* [Exercise requirements] Return, from the material below, each line in which the word "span" is present.

[Material for this task Boundary: Start]

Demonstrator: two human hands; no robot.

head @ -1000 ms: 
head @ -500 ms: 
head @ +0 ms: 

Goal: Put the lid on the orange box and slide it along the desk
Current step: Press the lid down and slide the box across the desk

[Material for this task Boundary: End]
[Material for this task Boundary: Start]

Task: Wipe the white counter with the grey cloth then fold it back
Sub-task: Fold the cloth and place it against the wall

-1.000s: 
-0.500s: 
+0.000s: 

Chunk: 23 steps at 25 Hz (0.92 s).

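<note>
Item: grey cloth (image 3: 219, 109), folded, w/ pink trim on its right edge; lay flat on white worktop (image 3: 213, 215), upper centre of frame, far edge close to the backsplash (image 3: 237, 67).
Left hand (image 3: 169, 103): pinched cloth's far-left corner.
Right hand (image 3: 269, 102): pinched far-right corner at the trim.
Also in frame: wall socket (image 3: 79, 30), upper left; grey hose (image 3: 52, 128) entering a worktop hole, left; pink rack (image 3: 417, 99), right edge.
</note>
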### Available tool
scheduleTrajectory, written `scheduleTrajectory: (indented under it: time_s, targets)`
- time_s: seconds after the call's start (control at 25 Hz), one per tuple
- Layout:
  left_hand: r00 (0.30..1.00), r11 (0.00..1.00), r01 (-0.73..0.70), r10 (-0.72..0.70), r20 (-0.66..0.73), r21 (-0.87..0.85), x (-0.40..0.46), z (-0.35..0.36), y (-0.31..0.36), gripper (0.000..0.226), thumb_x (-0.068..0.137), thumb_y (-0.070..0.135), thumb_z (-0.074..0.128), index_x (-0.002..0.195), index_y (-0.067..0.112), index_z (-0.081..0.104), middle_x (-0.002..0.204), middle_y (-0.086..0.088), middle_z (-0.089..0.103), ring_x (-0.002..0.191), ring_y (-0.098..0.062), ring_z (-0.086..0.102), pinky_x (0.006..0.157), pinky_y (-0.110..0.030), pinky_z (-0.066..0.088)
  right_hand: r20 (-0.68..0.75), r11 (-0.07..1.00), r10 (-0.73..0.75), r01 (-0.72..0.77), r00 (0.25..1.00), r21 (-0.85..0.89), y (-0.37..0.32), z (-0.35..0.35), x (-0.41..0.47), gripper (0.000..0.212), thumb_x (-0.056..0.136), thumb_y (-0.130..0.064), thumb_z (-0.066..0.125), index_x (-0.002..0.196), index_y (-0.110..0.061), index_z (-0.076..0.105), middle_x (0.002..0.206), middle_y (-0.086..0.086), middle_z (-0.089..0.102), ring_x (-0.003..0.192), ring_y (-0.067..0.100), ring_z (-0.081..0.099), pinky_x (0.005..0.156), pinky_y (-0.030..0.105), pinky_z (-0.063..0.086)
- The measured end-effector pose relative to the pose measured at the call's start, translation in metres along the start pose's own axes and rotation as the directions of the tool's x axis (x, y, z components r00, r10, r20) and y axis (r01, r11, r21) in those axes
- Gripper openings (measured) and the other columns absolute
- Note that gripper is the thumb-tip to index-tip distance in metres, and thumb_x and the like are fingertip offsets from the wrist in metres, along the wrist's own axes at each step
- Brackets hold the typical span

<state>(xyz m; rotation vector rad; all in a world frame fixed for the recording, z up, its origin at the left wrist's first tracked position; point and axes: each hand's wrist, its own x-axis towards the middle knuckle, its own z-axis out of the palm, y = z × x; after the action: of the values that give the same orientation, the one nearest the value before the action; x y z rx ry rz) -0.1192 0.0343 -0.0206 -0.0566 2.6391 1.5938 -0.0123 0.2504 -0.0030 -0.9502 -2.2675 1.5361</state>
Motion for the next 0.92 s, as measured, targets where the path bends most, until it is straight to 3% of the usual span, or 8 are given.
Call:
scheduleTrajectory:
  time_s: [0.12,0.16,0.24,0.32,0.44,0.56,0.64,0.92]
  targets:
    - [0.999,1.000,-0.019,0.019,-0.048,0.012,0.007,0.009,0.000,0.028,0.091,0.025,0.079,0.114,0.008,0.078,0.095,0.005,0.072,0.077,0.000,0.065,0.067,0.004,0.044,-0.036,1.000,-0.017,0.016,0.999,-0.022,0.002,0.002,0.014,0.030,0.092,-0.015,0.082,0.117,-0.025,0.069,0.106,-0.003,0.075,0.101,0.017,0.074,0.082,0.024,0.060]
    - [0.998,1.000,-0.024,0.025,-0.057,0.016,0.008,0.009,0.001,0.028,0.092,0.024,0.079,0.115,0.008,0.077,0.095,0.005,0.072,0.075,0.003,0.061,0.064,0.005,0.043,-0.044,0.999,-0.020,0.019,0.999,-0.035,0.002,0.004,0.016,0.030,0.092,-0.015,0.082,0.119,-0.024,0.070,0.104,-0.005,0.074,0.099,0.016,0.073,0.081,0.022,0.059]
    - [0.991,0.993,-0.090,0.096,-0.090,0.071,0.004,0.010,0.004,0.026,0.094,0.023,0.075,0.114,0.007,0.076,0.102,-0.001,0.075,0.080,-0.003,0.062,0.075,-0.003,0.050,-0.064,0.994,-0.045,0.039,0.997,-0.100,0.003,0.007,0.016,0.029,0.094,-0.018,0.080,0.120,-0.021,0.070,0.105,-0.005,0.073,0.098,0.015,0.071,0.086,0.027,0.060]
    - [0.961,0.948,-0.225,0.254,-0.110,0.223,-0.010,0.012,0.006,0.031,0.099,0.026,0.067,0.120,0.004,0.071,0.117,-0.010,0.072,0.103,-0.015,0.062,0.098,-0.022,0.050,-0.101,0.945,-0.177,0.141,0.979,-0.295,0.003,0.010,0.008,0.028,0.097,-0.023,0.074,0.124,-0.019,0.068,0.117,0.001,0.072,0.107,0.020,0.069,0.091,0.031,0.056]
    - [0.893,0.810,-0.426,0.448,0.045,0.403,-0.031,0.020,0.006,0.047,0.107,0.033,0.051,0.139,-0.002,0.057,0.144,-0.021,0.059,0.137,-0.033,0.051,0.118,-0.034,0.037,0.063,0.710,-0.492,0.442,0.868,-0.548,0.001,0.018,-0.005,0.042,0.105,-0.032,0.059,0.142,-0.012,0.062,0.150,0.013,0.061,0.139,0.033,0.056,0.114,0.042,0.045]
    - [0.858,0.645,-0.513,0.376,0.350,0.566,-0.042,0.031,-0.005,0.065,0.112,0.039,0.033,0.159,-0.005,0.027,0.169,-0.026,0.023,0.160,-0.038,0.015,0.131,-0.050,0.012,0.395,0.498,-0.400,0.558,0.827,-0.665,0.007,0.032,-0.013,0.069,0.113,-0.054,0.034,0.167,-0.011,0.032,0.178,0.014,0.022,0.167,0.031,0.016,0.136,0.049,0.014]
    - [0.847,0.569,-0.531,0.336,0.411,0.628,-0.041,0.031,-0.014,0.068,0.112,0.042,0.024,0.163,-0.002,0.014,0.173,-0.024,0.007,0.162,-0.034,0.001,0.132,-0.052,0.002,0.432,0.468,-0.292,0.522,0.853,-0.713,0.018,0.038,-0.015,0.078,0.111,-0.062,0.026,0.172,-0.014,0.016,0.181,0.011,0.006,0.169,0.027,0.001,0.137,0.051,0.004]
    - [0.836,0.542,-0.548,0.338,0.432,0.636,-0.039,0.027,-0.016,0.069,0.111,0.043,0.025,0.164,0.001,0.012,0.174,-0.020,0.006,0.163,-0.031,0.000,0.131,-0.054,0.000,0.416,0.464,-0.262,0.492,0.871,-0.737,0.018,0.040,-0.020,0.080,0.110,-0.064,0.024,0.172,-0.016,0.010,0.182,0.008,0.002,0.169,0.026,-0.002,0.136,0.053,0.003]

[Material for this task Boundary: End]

* [Response for this exercise]
- Brackets hold the typical span
Motion for the next 0.92 s, as measured, targets where the path bends most, until it is straight to 3% of the usual span, or 8 are given.

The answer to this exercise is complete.